* **DIRECTIONS**
Aside from the pictures, copy the listing exactly.

(AVAILABLE DATA)

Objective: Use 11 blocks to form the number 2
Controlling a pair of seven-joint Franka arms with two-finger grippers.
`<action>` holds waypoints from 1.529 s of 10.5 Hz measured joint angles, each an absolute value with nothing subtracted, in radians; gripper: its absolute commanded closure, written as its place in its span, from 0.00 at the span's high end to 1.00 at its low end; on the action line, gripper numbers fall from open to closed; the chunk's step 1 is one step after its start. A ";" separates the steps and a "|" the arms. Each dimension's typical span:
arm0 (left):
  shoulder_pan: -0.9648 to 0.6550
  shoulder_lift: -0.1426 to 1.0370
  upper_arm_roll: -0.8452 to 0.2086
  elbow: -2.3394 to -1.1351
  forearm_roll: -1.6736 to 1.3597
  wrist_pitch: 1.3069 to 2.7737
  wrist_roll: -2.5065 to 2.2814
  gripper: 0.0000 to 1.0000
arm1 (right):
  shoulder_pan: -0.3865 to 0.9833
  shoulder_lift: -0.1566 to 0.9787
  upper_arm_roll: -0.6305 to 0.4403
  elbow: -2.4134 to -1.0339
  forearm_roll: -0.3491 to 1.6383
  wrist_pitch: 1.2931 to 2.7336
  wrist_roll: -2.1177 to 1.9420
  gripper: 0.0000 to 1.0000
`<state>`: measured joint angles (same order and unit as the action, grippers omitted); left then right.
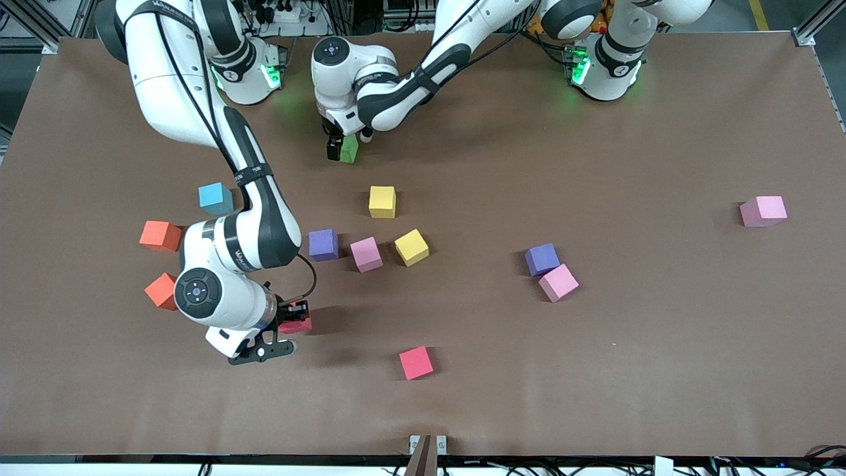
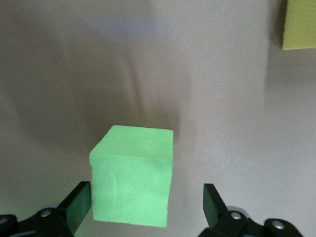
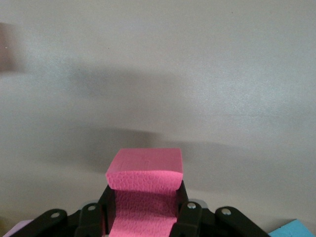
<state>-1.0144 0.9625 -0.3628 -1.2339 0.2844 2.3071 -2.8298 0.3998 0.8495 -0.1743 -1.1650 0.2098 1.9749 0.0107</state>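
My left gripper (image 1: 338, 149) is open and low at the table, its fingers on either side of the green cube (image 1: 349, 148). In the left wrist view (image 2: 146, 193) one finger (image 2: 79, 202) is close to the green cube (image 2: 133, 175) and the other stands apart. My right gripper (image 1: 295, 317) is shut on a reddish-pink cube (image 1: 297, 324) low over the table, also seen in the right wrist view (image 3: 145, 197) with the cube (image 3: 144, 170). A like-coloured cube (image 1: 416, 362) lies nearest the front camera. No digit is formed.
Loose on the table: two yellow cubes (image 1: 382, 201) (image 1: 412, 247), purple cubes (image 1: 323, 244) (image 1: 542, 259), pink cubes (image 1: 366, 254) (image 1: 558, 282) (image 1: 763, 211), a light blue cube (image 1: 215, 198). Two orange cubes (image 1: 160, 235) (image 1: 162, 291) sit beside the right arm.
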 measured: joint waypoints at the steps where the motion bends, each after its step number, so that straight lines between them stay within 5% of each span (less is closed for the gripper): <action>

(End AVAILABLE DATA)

* **WORKED SOLUTION**
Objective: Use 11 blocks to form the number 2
Controlling a pair of seven-joint Franka arms with two-finger grippers.
`<action>` holds waypoints from 1.529 s of 10.5 Hz measured joint angles, each an absolute value with nothing subtracted, in radians; gripper: its absolute commanded closure, written as its place in its span, from 0.00 at the span's high end to 1.00 at its low end; on the action line, gripper numbers fall from open to closed; the chunk's step 1 is one step after its start. A ";" separates the steps and a "|" the arms. Each dimension's typical span:
arm0 (left):
  shoulder_pan: -0.9648 to 0.6550
  shoulder_lift: -0.1426 to 1.0370
  upper_arm_roll: -0.8452 to 0.2086
  elbow: -2.3394 to -1.1351
  forearm_roll: -1.6736 to 1.3597
  wrist_pitch: 1.3069 to 2.7737
  wrist_roll: -2.5065 to 2.2814
  gripper: 0.0000 to 1.0000
arm1 (right):
  shoulder_pan: -0.3865 to 0.9833
  shoulder_lift: -0.1566 to 0.9787
  upper_arm_roll: -0.6305 to 0.4403
  elbow: -2.4134 to -1.0339
  forearm_roll: -0.3491 to 1.6383
  wrist_pitch: 1.2931 to 2.7336
  wrist_roll: -2.1177 to 1.9420
  gripper: 0.0000 to 1.0000
`<state>`: measured joint angles (same order and unit as the action, grippers omitted); left then right.
<state>-1.0144 0.9625 -0.3628 -1.2339 0.2844 2.3071 -2.8298 0.3998 0.8495 -0.1743 -1.1650 0.2098 1.9749 0.0107</state>
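My left gripper (image 1: 338, 149) is open and low at the table, its fingers on either side of the green cube (image 1: 349, 148). In the left wrist view (image 2: 146, 193) one finger (image 2: 79, 202) is close to the green cube (image 2: 133, 175) and the other stands apart. My right gripper (image 1: 295, 317) is shut on a reddish-pink cube (image 1: 297, 324) low over the table, also seen in the right wrist view (image 3: 145, 197) with the cube (image 3: 144, 170). A like-coloured cube (image 1: 416, 362) lies nearest the front camera. No digit is formed.
Loose on the table: two yellow cubes (image 1: 382, 201) (image 1: 412, 247), purple cubes (image 1: 323, 244) (image 1: 542, 259), pink cubes (image 1: 366, 254) (image 1: 558, 282) (image 1: 763, 211), a light blue cube (image 1: 215, 198). Two orange cubes (image 1: 160, 235) (image 1: 162, 291) sit beside the right arm.
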 measured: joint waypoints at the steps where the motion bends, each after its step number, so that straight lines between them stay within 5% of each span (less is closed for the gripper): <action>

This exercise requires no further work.